**WHAT THE TASK ASKS**
Once you find the line below that has "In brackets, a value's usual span", output it and every line after it exactly, stopping after the line that has "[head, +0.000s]", with no pictures.

Stored dataset items:
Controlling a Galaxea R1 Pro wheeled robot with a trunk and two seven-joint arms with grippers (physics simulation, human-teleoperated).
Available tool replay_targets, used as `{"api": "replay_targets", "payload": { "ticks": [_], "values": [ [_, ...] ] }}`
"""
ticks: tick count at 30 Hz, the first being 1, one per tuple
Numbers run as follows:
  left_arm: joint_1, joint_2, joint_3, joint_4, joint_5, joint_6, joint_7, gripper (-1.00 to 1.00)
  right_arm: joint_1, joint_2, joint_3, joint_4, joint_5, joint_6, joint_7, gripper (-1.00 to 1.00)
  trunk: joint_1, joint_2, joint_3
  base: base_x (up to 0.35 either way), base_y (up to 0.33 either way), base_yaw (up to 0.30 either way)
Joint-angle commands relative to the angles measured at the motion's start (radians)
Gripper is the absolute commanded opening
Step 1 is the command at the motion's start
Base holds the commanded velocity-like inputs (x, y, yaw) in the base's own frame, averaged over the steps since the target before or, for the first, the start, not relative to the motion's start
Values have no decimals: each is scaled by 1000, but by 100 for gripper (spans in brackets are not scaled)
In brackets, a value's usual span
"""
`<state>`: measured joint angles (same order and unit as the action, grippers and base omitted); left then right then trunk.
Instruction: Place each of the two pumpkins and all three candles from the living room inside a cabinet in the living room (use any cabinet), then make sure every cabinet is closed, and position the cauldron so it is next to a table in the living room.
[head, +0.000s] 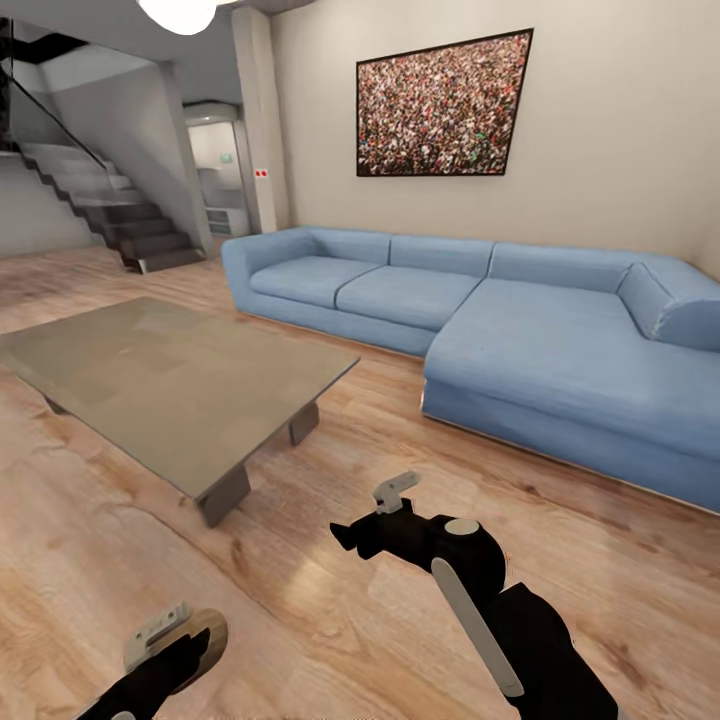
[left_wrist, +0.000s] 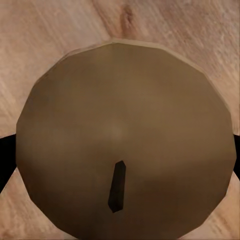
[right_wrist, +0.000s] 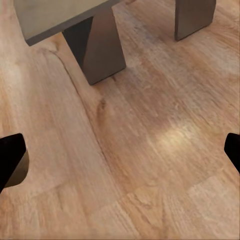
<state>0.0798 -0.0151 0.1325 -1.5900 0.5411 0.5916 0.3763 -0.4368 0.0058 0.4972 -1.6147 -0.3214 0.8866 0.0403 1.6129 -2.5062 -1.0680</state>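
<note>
A beige candle (left_wrist: 120, 90) with a dark wick fills the left wrist view, seen from its top, with black fingers (left_wrist: 5, 155) at both its sides. In the head view it is a tan disc (head: 212, 630) low over the wood floor, and my left gripper (head: 185, 648) is shut on it. My right gripper (head: 347, 537) hangs open over bare floor beside the low grey table (head: 170, 380); its fingertips (right_wrist: 10, 160) stand far apart with nothing between them. Pumpkins, cabinet and cauldron are out of view.
A long blue corner sofa (head: 520, 330) runs along the far wall under a framed picture (head: 440, 105). Stairs (head: 130, 215) rise at the back left. The table's dark legs (right_wrist: 97, 47) stand on the wood floor close ahead of the right gripper.
</note>
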Motion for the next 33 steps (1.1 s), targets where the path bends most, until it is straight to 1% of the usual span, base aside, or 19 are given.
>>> {"api": "replay_targets", "payload": {
  "ticks": [1, 5, 9, 17, 21, 27, 33],
  "values": [
    [0, 0, 1, -2, 11, 2, 7, -100, -1, 0, 0, -1, 4, 6, 4, 100, 0, 0, -1, -38, 25, 288],
    [0, 0, 3, -2, 11, 1, 8, -100, -2, 1, 0, -1, 4, 38, 4, 100, 0, 0, -1, -14, 9, 288],
    [0, -2, 7, -2, 12, 1, 11, -100, -2, 2, 0, -1, 4, 46, 4, 100, 0, 0, -1, -3, 2, 288],
    [0, -7, 25, -1, 12, 3, 13, -100, -1, 2, 0, -1, 4, 50, 4, 100, -4, 1, 30, -1, 0, 289],
    [0, -7, 28, -1, 11, 4, 13, -100, -1, 3, 3, -1, 4, 51, 4, 100, -6, 2, 46, 0, 0, 289],
    [0, -7, 28, -1, 11, 4, 13, -100, -1, 3, 19, -1, 4, 51, 4, 100, -8, 4, 69, 0, 0, 289],
    [0, -7, 29, -1, 11, 4, 13, -100, -1, 3, 23, -1, 4, 51, 4, 100, -11, 5, 92, 0, 0, 289]
  ]
}}
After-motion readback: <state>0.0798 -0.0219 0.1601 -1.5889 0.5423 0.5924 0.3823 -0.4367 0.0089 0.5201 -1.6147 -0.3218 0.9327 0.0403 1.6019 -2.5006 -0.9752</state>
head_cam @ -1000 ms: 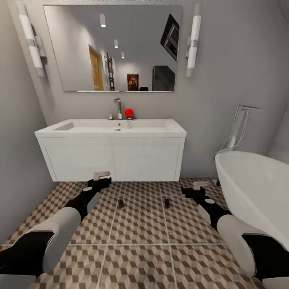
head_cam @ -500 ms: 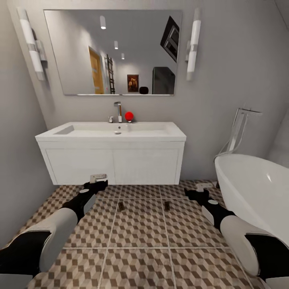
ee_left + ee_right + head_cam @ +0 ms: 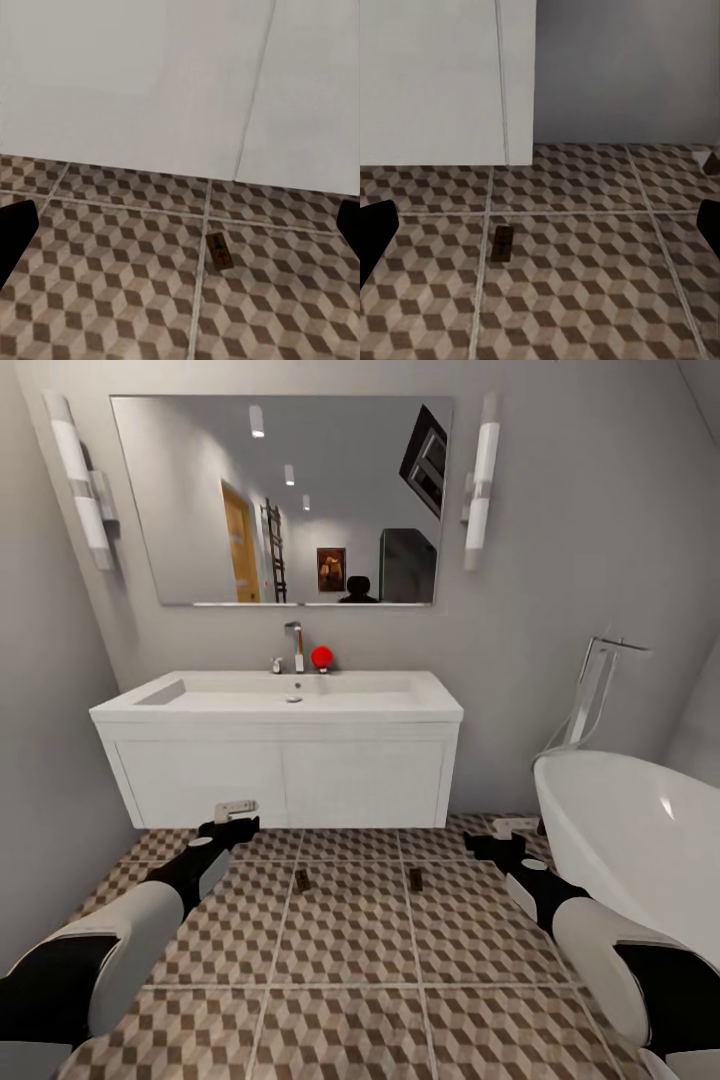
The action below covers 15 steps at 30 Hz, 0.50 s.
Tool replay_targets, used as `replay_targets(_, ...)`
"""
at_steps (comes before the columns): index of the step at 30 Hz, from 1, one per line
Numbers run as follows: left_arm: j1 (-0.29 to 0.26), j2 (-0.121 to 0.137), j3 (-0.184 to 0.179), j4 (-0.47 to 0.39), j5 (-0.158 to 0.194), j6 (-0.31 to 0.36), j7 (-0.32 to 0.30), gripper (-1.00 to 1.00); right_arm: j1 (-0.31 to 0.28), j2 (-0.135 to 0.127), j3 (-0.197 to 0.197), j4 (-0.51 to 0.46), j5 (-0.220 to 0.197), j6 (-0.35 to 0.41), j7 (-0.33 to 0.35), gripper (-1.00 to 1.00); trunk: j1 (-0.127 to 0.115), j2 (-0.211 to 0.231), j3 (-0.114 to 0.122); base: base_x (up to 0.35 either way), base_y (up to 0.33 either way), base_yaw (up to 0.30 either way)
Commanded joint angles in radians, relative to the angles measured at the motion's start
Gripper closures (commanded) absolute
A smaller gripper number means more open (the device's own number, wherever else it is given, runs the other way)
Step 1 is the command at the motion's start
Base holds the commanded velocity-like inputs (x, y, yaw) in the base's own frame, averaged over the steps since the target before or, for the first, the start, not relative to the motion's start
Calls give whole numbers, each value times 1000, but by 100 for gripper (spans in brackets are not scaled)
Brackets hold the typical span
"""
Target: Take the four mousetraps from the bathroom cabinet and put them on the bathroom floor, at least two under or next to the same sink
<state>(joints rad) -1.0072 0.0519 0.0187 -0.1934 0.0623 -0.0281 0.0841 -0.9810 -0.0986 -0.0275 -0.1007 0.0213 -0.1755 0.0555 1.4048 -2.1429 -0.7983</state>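
Two mousetraps lie flat on the bathroom floor (image 3: 350,920), which is tiled in a brown, tan and cream cube pattern with pale grout lines. The left mousetrap (image 3: 301,879) sits just beside a grout line, and the right mousetrap (image 3: 415,878) lies level with it, well apart, both just in front of the white wall-hung vanity (image 3: 285,770). My left wrist camera shows the left one (image 3: 219,251) as a small brown board with a red mark, lying beside a grout line near the vanity's front. My right wrist camera shows the other (image 3: 502,244) as a dark little board, near the vanity's corner. Above them is the bathroom sink (image 3: 280,693), a wide white basin with a chrome tap (image 3: 294,643) and a red ball-like object (image 3: 321,656) next to the tap. My left claw (image 3: 237,817) hovers low over the tiles near the vanity's base, its fingers spread wide with nothing between them. My right claw (image 3: 500,836) hovers over the tiles near the bathtub (image 3: 640,840), also spread wide and holding nothing. A large mirror (image 3: 285,500) hangs over the sink between two white tube wall lights, the left wall light (image 3: 80,480) and the right wall light (image 3: 480,470). A chrome floor-standing tap (image 3: 595,690) rises behind the tub.
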Motion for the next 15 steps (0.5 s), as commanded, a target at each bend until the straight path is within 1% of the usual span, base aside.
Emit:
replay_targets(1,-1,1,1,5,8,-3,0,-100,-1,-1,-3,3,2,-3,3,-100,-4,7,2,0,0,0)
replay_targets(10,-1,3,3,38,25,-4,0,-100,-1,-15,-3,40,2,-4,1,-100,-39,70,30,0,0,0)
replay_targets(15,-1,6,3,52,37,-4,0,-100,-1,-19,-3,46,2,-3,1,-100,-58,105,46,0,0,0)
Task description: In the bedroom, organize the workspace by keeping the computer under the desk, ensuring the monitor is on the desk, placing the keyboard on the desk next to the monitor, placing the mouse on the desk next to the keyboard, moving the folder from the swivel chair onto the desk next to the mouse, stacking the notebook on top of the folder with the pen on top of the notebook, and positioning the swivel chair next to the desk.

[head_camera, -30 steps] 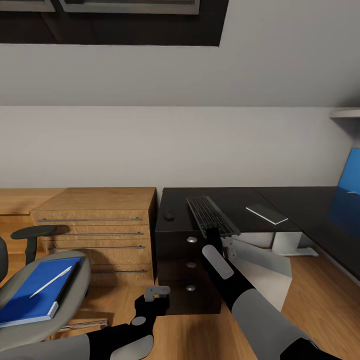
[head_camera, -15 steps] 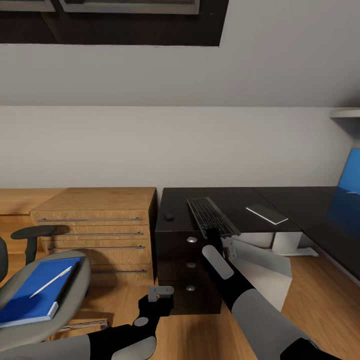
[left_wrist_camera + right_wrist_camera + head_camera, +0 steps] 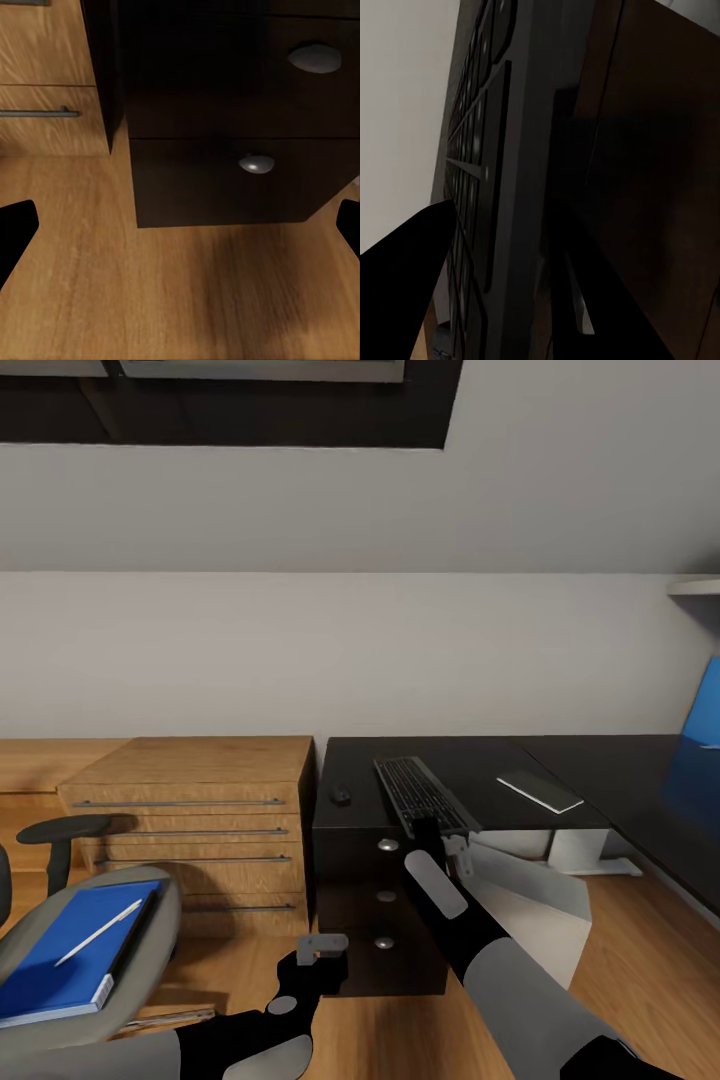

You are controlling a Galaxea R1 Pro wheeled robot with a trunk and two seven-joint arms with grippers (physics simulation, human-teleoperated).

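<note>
The flat dark-keyed keyboard in a silver-grey frame (image 3: 424, 794) lies on the glossy black desk (image 3: 480, 760), its near edge pinched between the right gripper (image 3: 432, 826) fingers, key rows legible only from the wrist, while the left gripper (image 3: 321, 947) gapes empty.

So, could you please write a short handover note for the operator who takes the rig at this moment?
Right end effector: shut on the near edge of the flat dark-keyed keyboard, which lies on the glossy black desk.
Left end effector: open, empty, low before the desk's drawers.
Small dark mouse: on the desk, left of the keyboard.
Bright blue folder, slim white pen on it: on the grey swivel chair. A dark edge beside the folder may be the notebook.
Done: mouse on desk.
Left: release keyboard; move folder, notebook, pen; place chair. Monitor and computer unconfirmed.
</note>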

**SOLUTION**
In brackets, a value's usual span
"""
`<state>`: measured joint angles (same order and unit as the action, grippers and base omitted); left then right then trunk.
Instruction: Place each of the two pumpkins and all three candles from the living room inside a cabinet in the living room (use any cabinet), then make sure every cabinet is closed, and position the cauldron so it is next to a table in the living room.
[head, +0.000s] 

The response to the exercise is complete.